Science is an ‘Art’. An art of thinking. Thinking beyond the realm of possibility and yet making it possible. Let us not pull down fellow Indians who have dared to do the same. Let us have teachers and scientists, who can think outside the norms set by the dominant forces. Let us allow the students to think and not study alone. Let us not make a degree of PhD, a means to get grant money for ourselves or a visa for the student to pursue his/her ambitions abroad. Let us not heap funds on influential government and private institutions to pile up expensive equipments, which often do not see the light of the day.
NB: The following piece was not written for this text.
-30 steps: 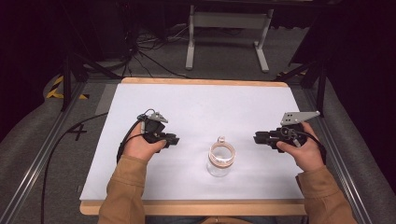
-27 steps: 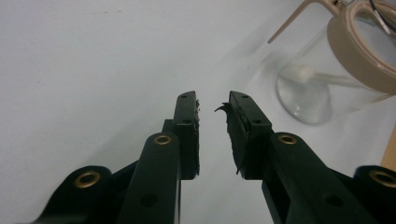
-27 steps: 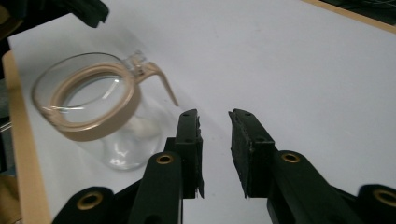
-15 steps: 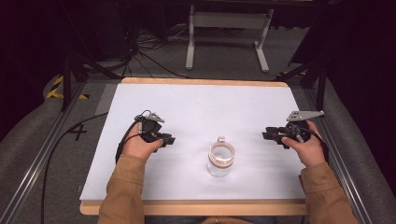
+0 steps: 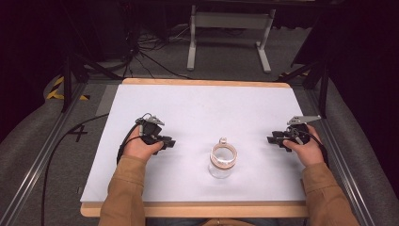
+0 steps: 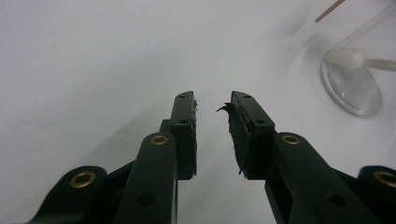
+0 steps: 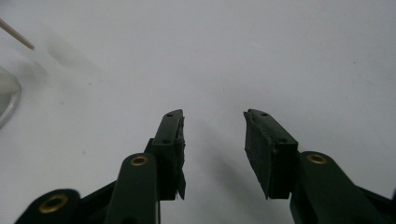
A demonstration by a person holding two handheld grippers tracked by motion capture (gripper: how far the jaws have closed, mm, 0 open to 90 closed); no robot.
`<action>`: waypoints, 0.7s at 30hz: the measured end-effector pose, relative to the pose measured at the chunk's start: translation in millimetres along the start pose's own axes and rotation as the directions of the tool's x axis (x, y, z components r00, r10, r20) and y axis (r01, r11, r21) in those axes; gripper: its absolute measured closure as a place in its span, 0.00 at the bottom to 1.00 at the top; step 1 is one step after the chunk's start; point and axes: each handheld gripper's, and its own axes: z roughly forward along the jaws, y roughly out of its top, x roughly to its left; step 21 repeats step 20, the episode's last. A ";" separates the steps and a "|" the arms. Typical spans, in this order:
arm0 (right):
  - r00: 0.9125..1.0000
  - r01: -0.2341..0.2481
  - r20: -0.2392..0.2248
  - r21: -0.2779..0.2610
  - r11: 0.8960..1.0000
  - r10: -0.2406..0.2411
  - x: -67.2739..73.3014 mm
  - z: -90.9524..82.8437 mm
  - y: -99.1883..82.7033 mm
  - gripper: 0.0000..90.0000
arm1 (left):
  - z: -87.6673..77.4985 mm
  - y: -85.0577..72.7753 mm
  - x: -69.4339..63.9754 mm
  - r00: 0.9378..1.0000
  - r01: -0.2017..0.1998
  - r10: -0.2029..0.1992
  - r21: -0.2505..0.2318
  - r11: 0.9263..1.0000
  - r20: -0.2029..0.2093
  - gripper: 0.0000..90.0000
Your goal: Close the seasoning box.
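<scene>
White sheeting covers the worktop, which has a wooden rim and stands on grey carpet, with cables and a pale metal stand on the floor beyond its far edge.

Near the middle of the near edge stands a clear glass jar, upright, its mouth open. Coppery rings show around its upper wall, and a small pale object sits at its far rim; what that is cannot be told. In the left gripper view the jar shows as a transparent round base on the white surface, with a whitish lump and a thin pale stick inside it.

Left of the jar, well apart from it, a hand holds the left tongs low over the sheet, tips pointing towards the jar. Their jaws stand a little apart with nothing between them, and the pad on one is frayed.

Towards the right edge, the other hand holds the right tongs, tips also turned inwards to the jar. Those jaws gape wider and are likewise empty. Tan sleeves cover both forearms.
</scene>
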 end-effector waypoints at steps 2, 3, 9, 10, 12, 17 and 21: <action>1.000 0.009 0.002 0.003 1.000 -0.009 -1.8 2.3 -1.9 0.63 | 0.7 -0.9 1.2 1.000 0.004 -0.004 0.006 1.000 -0.002 0.79; 1.000 0.005 0.001 0.011 1.000 -0.005 -2.1 3.3 -3.1 0.63 | 1.2 -1.3 1.8 1.000 0.001 -0.001 0.005 1.000 -0.001 0.79; 1.000 0.015 0.010 0.043 0.999 -0.016 -2.4 6.2 -8.1 0.61 | 1.3 -1.0 0.8 1.000 0.008 -0.008 0.007 1.000 0.003 0.78; 1.000 0.020 0.011 0.047 0.999 -0.020 -2.2 7.1 -8.4 0.60 | 1.1 -0.8 0.7 1.000 0.005 -0.005 0.011 1.000 0.002 0.78; 0.999 0.030 0.014 0.054 0.998 -0.030 -1.3 8.7 -8.4 0.59 | 1.4 -0.6 0.3 1.000 0.003 -0.003 0.005 1.000 0.004 0.77; 0.999 0.034 0.009 0.054 0.998 -0.034 0.9 8.6 -7.3 0.59 | 0.1 0.4 -1.0 1.000 -0.004 0.004 0.007 1.000 0.001 0.77; 0.999 0.035 0.007 0.048 0.998 -0.036 1.1 8.1 -6.8 0.59 | 0.2 0.8 -1.4 1.000 -0.004 0.004 -0.002 1.000 0.000 0.76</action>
Let us herald Indian journals as the gateway to information on cutting edge research and not a safe haven for researches rejected by the anglosphere. Let us not live on borrowed ideas, steal or cheat our way to the ‘House of the Lords’. We are better than this. Let us acknowledge that refractory blood cancers can be cured without CAR-T cells and it has been achieved in our own soil. Let us not search for the debris of ‘Vikram’ in the moon. Let us rejoice the fact that Vikram went near the moon. Let us rediscover ourselves.